Exercise: Below are the records; count how many of their lines hold the string "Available" and give the number alone.

*** Task input

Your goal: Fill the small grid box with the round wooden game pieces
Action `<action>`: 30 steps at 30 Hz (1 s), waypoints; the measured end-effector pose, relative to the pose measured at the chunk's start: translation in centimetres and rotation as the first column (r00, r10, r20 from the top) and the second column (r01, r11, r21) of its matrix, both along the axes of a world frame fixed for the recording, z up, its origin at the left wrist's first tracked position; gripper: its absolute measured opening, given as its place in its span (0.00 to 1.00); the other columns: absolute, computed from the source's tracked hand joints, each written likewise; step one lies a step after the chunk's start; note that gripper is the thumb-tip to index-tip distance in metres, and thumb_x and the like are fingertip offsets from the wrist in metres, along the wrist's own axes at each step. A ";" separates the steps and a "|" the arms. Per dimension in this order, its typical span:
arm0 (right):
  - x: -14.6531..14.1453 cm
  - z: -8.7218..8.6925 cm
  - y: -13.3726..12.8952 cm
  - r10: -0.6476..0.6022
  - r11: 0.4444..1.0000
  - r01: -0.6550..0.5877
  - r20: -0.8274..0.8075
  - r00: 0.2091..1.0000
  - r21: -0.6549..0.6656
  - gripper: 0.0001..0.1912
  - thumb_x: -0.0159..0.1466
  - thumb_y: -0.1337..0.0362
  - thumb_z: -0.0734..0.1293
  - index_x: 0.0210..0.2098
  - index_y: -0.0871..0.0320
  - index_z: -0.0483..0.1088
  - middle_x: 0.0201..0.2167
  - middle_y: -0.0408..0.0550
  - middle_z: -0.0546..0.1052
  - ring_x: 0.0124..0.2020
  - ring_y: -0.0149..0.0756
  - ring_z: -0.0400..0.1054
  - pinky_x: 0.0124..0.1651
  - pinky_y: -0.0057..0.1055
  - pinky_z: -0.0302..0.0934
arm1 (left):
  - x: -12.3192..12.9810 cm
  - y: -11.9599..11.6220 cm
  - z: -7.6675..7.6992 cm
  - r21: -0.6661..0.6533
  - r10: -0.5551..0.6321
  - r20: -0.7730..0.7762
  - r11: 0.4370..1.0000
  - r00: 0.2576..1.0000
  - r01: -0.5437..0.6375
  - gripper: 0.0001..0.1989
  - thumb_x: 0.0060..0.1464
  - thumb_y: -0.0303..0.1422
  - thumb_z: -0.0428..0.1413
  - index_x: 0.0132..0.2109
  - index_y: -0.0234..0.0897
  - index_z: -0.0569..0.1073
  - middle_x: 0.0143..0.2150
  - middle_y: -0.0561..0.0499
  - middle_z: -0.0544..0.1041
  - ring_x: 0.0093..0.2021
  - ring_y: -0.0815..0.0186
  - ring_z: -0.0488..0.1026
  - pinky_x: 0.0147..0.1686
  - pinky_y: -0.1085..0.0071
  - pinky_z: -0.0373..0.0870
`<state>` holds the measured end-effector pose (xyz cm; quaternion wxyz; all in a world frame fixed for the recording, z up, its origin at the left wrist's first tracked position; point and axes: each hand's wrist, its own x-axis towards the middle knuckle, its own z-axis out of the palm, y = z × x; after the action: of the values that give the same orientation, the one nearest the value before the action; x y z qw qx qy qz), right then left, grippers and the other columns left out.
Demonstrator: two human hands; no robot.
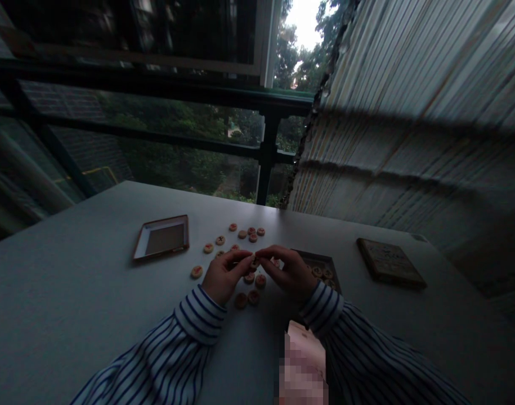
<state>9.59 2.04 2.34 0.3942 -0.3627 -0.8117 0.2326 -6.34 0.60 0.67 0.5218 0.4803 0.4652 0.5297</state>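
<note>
My left hand (224, 277) and my right hand (289, 271) meet over the middle of the table, fingertips pinched around a small round xiangqi piece (254, 262). Its face is mostly hidden by the fingers. Several more round wooden xiangqi pieces (260, 280) lie loose below and behind the hands, many with red characters. A few, such as one piece (220, 240), carry dark marks. Partly behind my right hand is a shallow box (334, 270) with several dark-marked pieces (317, 272) inside.
On the left of the white table (92, 270) lies an open shallow lid or tray (187, 233) with a brown rim. A flat closed box (390, 262) rests at the right. A pink object (307, 349), partly pixelated, is near me. Behind are window bars and a striped curtain (388, 112).
</note>
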 end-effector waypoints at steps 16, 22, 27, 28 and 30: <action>-0.4 0.6 0.4 -0.015 0.986 0.000 0.090 0.996 0.165 0.11 0.56 0.62 0.65 0.38 0.57 0.69 0.32 0.47 0.73 0.34 0.32 0.66 0.38 0.30 0.59 | -0.1 0.4 -0.8 0.071 0.017 0.071 0.997 0.997 -0.022 0.14 0.44 0.38 0.57 0.37 0.32 0.73 0.33 0.47 0.76 0.32 0.66 0.73 0.33 0.70 0.72; -0.1 1.7 -0.3 -0.033 0.985 0.007 0.148 0.988 0.173 0.11 0.56 0.61 0.64 0.39 0.57 0.69 0.33 0.48 0.73 0.35 0.32 0.66 0.40 0.30 0.58 | 0.1 0.2 -0.7 0.081 0.000 0.115 0.997 0.993 -0.010 0.12 0.44 0.36 0.58 0.37 0.33 0.73 0.32 0.50 0.76 0.32 0.68 0.73 0.33 0.73 0.71; 0.4 2.2 -0.9 -0.055 0.982 0.019 0.190 0.980 0.189 0.11 0.56 0.62 0.64 0.39 0.57 0.68 0.32 0.47 0.73 0.34 0.32 0.66 0.39 0.30 0.58 | 0.5 -0.2 -0.1 0.070 -0.035 0.121 0.997 0.992 0.027 0.12 0.44 0.36 0.58 0.36 0.33 0.72 0.31 0.50 0.76 0.31 0.69 0.73 0.32 0.75 0.69; 0.6 2.2 -1.0 -0.063 0.981 0.024 0.196 0.979 0.192 0.11 0.56 0.62 0.64 0.39 0.57 0.68 0.32 0.47 0.73 0.34 0.32 0.66 0.39 0.30 0.58 | 0.7 -0.3 0.0 0.064 -0.034 0.122 0.998 0.992 0.027 0.12 0.44 0.36 0.58 0.36 0.33 0.72 0.31 0.50 0.76 0.31 0.69 0.73 0.32 0.75 0.69; 0.9 2.3 -1.1 -0.076 0.979 0.034 0.207 0.975 0.201 0.12 0.56 0.63 0.65 0.39 0.57 0.67 0.32 0.46 0.73 0.34 0.32 0.66 0.39 0.30 0.58 | 1.0 -0.4 0.2 0.048 -0.032 0.127 0.999 0.991 0.026 0.13 0.43 0.36 0.58 0.36 0.33 0.72 0.31 0.50 0.76 0.31 0.69 0.73 0.32 0.75 0.69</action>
<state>10.51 0.93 4.63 0.3450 -0.3674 -0.8579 0.1000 -5.34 0.15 0.86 0.5469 0.4641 0.4114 0.5623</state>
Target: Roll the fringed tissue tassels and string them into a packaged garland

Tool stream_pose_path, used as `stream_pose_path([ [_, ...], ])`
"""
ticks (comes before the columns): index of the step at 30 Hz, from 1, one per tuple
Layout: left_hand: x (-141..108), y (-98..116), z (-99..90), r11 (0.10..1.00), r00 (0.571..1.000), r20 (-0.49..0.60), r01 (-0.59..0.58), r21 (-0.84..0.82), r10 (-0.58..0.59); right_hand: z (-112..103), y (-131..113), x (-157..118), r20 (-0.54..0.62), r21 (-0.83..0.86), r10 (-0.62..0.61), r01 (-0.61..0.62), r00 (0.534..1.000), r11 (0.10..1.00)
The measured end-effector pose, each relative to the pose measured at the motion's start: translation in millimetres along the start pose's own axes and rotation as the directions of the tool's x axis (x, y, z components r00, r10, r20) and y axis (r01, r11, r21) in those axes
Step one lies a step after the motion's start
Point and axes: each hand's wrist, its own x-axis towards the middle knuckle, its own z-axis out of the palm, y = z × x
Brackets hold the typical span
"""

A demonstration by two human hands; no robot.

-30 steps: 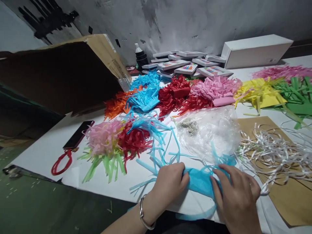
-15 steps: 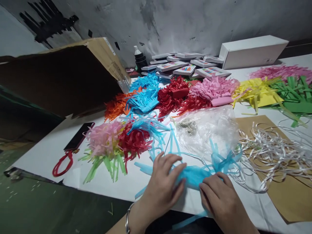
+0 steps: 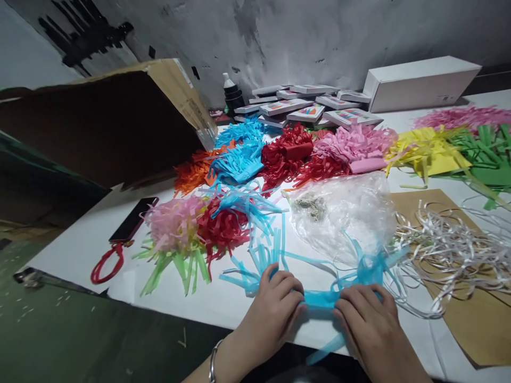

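At the near edge of the white table [image 3: 72,250], we hold a strip of blue tissue paper [image 3: 320,299] between our two hands. Our left hand [image 3: 279,303], with a silver bracelet [image 3: 213,363] at its wrist, curls its fingers over the left part of the paper. Our right hand [image 3: 369,319] bends its fingers down over the right part; we cannot tell how its thumb sits underneath. Cut blue fringe spreads out past both hands, and a loose blue strip [image 3: 327,348] reaches toward us between our wrists.

Just beyond the paper we have a clear plastic bag [image 3: 347,213]. To its right, tangled white ribbon [image 3: 459,250] lies over brown paper [image 3: 475,335]. To our left sit pink fringe [image 3: 173,221], red fringe [image 3: 221,229] and green strips [image 3: 175,268], then a phone [image 3: 133,221] with a red cord [image 3: 107,264].

Farther back, we see bundles of orange, blue, red, pink, yellow and green paper in a row. Behind them are a pile of flat boxes [image 3: 295,106], a white box [image 3: 423,85], a dark bottle [image 3: 233,98] with a white top, and, at left, a large open cardboard box [image 3: 181,101].
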Motion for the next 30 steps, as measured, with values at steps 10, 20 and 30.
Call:
stream_pose_path([
  [10,9,5,4.5,0.978,0.981,-0.067,0.188,0.092,-0.182,2,-2,16,-0.017,-0.216,0.081,-0.083,0.997,0.973],
  [20,3,6,1.1,0.996,0.992,-0.092,0.086,0.005,-0.085,8,-7,11,-0.001,-0.007,-0.142,0.142,0.99,0.99],
  [30,2,5,9.9,0.998,0.984,-0.174,-0.042,0.039,0.048,8,-6,6,0.029,0.013,-0.179,0.179,0.983,0.984],
])
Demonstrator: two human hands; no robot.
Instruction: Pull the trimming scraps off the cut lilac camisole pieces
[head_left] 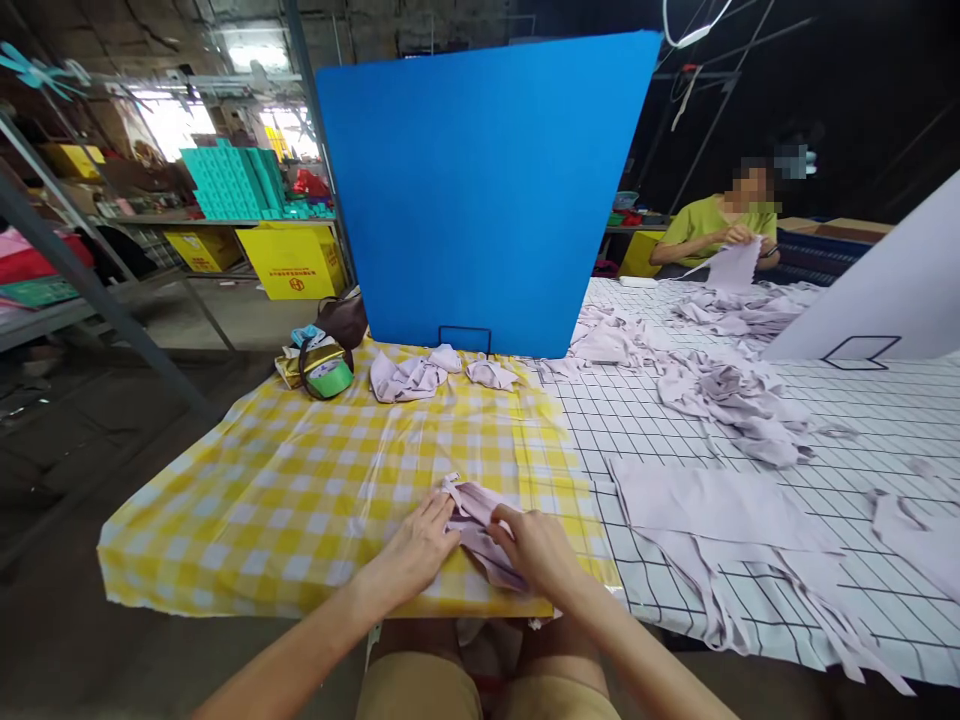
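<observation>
A pale lilac fabric piece (487, 555) lies bunched on the yellow checked tablecloth (285, 500) in front of me. My left hand (421, 540) is on its left edge, fingers pressed together over the cloth beside a small white tag (451, 480). At the fabric's right side, my right hand (536, 545) pinches it between thumb and curled fingers. To the right, on a white grid-patterned cloth (592, 440), a flat lilac piece with long straps (720, 500) is spread out.
An upright blue board (480, 190) stands behind small lilac scraps (409, 375). Green and gold tape rolls (326, 375) sit at the far left corner. Lilac heaps (739, 400) and a white panel (885, 280) are on the right. A co-worker (720, 225) handles lilac cloth beyond.
</observation>
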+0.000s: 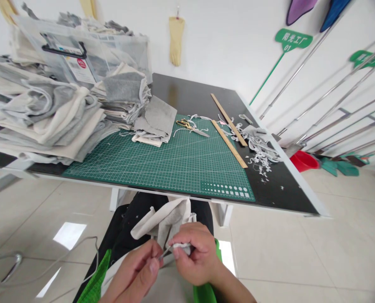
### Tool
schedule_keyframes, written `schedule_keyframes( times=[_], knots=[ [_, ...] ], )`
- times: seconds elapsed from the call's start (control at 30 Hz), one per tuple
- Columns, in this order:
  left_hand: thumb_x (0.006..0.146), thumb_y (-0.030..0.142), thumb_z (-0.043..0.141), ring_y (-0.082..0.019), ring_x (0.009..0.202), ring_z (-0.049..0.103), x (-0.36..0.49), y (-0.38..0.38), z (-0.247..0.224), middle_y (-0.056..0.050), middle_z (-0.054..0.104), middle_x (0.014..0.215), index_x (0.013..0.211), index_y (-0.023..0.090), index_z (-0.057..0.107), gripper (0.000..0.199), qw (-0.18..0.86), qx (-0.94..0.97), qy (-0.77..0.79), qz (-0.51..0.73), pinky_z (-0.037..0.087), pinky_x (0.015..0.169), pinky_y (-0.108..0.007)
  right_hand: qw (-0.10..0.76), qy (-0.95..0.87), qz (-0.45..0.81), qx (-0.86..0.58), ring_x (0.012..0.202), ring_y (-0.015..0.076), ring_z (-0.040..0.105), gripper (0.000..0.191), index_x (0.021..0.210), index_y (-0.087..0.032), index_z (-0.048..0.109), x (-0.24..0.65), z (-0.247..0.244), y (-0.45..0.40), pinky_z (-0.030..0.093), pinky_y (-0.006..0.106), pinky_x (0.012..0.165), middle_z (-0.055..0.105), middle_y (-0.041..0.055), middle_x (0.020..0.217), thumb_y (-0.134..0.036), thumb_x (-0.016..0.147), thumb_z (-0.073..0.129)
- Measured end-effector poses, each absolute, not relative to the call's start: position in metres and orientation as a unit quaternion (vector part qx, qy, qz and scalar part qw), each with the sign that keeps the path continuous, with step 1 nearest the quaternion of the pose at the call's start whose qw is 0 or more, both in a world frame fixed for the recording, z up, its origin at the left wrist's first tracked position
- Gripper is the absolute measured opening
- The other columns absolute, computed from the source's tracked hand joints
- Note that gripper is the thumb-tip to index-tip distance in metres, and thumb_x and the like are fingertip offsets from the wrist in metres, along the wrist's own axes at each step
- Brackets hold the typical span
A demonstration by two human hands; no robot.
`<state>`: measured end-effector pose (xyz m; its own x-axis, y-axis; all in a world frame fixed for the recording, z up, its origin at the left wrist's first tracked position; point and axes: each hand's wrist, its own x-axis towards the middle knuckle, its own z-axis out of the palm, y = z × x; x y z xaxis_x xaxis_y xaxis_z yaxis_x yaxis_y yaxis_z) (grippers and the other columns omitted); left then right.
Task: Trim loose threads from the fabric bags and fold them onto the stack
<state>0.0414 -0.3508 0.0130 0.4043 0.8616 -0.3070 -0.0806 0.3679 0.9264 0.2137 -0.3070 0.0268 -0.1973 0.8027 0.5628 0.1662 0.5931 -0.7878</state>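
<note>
Over my lap, my right hand [198, 250] is closed in a pinch on the edge of a grey and cream fabric piece [175, 212]. The rest of that fabric hangs across my knees, loosely folded. Just to the left, my left hand [140, 267] is closed, its thumb and fingers around a thin grey thing [166, 252]. That slim thing runs up to the fabric edge by my right thumb; whether it is a tool or a strip of cloth I cannot tell.
A green cutting mat [175, 168] lies on the black table [288, 189], with gold-handled scissors [192, 127] and two wooden rulers [230, 144]. Fabric scraps [261, 145] lie to the right. Fabric piles [58, 118] and a clear plastic box [118, 52] stand left.
</note>
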Motion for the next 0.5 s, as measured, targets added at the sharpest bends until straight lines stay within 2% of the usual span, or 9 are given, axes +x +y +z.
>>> schedule_keyframes(
  times=[0.23,0.4,0.5],
  knots=[
    [0.087,0.059,0.051,-0.008,0.053,0.021,0.0403,-0.3520,0.0131,0.006,0.030,0.063,0.076,0.020,0.049,0.041,0.704,0.440,0.441,0.340,0.017,0.046,-0.022,0.525,-0.727,0.291,-0.334,0.041,0.0115,0.050,0.010,0.075,-0.023,0.061,0.2120,0.0243,-0.3074,0.040,0.024,0.048,0.061,-0.0025,0.050,-0.019,0.073,0.053],
    [0.086,0.059,0.051,-0.010,0.057,0.025,0.0399,-0.3525,0.0142,0.004,0.031,0.065,0.075,0.019,0.050,0.042,0.692,0.449,0.447,0.347,0.023,0.048,-0.022,0.510,-0.737,0.287,-0.337,0.039,0.0116,0.048,0.010,0.075,-0.023,0.061,0.2120,0.0199,-0.3074,0.040,0.024,0.047,0.060,-0.0027,0.048,-0.021,0.075,0.051],
    [0.086,0.060,0.051,-0.009,0.056,0.023,0.0400,-0.3529,0.0162,0.005,0.029,0.065,0.075,0.020,0.050,0.042,0.690,0.447,0.458,0.339,0.021,0.047,-0.022,0.510,-0.741,0.283,-0.334,0.039,0.0119,0.049,0.011,0.076,-0.024,0.061,0.2122,0.0196,-0.3071,0.040,0.024,0.046,0.060,-0.0025,0.048,-0.022,0.075,0.050]
  ],
)
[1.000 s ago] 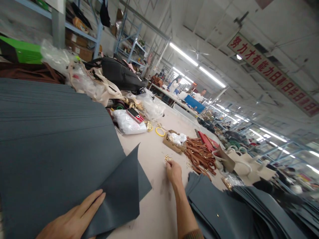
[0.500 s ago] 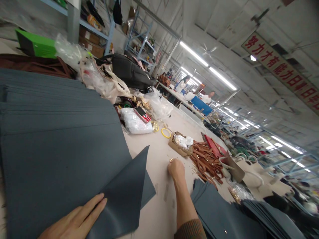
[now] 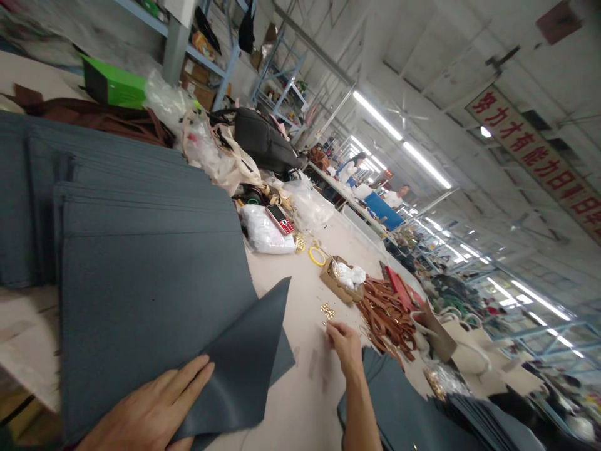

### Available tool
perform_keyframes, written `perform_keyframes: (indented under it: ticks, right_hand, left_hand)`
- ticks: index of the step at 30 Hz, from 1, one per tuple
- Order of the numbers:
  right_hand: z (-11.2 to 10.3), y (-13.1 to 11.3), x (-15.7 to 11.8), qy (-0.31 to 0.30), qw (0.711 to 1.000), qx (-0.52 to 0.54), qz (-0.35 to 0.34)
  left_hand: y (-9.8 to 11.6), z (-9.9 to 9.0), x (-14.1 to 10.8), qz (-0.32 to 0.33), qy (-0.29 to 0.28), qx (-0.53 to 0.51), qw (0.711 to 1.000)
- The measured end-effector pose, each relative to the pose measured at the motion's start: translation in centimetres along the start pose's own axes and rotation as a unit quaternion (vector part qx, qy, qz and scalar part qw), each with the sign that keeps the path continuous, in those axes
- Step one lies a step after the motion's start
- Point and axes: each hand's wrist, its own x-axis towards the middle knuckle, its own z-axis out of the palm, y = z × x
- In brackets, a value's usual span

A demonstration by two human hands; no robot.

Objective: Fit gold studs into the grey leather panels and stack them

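Note:
My left hand (image 3: 154, 401) lies with its fingers stretched flat on a dark blue-grey leather-like panel (image 3: 244, 357), whose corner is turned up. That panel rests on a stack of similar panels (image 3: 154, 288) at the left. Over the table, the thumb and fingers of my right hand (image 3: 345, 343) are pinched together. Just beyond its fingertips is a little heap of small gold metal pieces (image 3: 327, 310). One gold speck sits right at the fingertips; whether it is held I cannot make out.
An open cardboard box (image 3: 335, 282) holds white plastic-wrapped items. Brown straps (image 3: 382, 313) lie beside it, and more dark panels (image 3: 404, 394) are at the right. A red phone (image 3: 280, 220) rests on a white packet (image 3: 263, 235), near a yellow ring (image 3: 317, 256).
My right hand has drawn back toward me from the gold pieces, uncovering the heap. My left hand stays on the panel. The view has shifted, so more shows at the left.

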Motion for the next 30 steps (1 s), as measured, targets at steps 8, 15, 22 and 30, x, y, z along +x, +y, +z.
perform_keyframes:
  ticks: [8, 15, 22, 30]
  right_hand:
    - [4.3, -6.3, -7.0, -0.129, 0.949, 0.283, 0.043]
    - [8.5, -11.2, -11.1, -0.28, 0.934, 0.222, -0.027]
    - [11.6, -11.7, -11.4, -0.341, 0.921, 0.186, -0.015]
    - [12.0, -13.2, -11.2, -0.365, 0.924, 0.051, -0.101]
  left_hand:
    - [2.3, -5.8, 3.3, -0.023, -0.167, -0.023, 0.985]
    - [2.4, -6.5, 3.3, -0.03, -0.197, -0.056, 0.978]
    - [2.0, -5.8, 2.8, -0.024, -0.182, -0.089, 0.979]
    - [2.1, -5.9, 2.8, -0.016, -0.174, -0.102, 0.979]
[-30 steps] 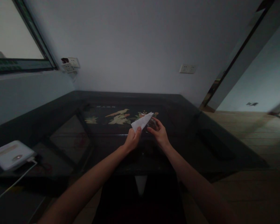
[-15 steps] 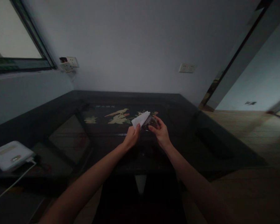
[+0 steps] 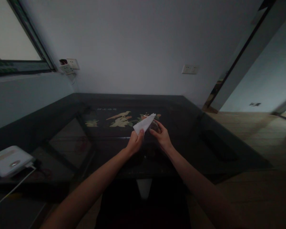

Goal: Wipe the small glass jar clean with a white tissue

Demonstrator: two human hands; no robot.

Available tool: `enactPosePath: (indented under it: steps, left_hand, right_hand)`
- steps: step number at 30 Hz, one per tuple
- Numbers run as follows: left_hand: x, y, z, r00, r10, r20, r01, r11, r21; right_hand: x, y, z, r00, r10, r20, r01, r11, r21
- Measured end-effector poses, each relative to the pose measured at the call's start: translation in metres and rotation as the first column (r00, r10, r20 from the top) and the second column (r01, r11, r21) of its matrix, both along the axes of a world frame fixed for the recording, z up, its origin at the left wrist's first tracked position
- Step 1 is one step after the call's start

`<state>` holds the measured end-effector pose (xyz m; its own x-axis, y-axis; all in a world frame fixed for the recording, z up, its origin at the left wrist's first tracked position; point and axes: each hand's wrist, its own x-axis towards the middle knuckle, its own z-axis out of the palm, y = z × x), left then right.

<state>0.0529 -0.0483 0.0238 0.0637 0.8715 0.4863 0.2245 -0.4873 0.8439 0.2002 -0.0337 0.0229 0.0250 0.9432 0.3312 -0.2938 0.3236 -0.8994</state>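
A white folded tissue or paper (image 3: pixel 143 124) is pinched in my left hand (image 3: pixel 134 142), thumb on top, its pointed end tilted up to the right. My right hand (image 3: pixel 163 137) curls its thumb and fingers around a small see-through object (image 3: pixel 153 126), which looks like glass or clear plastic. The tissue lies against this object's left side and hides part of it. Both hands are close together above the dark glossy tabletop (image 3: pixel 124 151). Dim light leaves the exact kind of the clear object uncertain.
A white box-like device (image 3: pixel 10 161) with a cable (image 3: pixel 13 190) sits at the tabletop's left. On the right lies a dark flat object (image 3: pixel 218 145). Bird and flower artwork (image 3: pixel 120 120) decorates the surface. Wall sockets (image 3: pixel 190 69) are behind the table.
The tissue has shifted across the clear object and now covers more of it. My right hand has turned slightly and moved a little left. The view has shifted slightly.
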Motion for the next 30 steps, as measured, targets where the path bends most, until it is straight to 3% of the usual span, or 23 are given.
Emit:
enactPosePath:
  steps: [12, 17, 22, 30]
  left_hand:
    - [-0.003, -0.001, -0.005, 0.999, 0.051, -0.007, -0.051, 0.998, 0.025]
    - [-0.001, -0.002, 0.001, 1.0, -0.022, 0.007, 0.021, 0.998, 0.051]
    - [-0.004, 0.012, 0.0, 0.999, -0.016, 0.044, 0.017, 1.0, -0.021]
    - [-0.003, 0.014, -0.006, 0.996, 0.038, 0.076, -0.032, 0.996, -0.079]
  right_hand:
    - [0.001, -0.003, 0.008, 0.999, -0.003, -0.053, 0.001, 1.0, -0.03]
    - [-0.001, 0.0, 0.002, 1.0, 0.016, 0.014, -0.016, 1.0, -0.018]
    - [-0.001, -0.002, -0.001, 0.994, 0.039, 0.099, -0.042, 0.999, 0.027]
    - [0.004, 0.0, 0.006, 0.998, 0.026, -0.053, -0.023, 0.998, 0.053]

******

Answer box: 2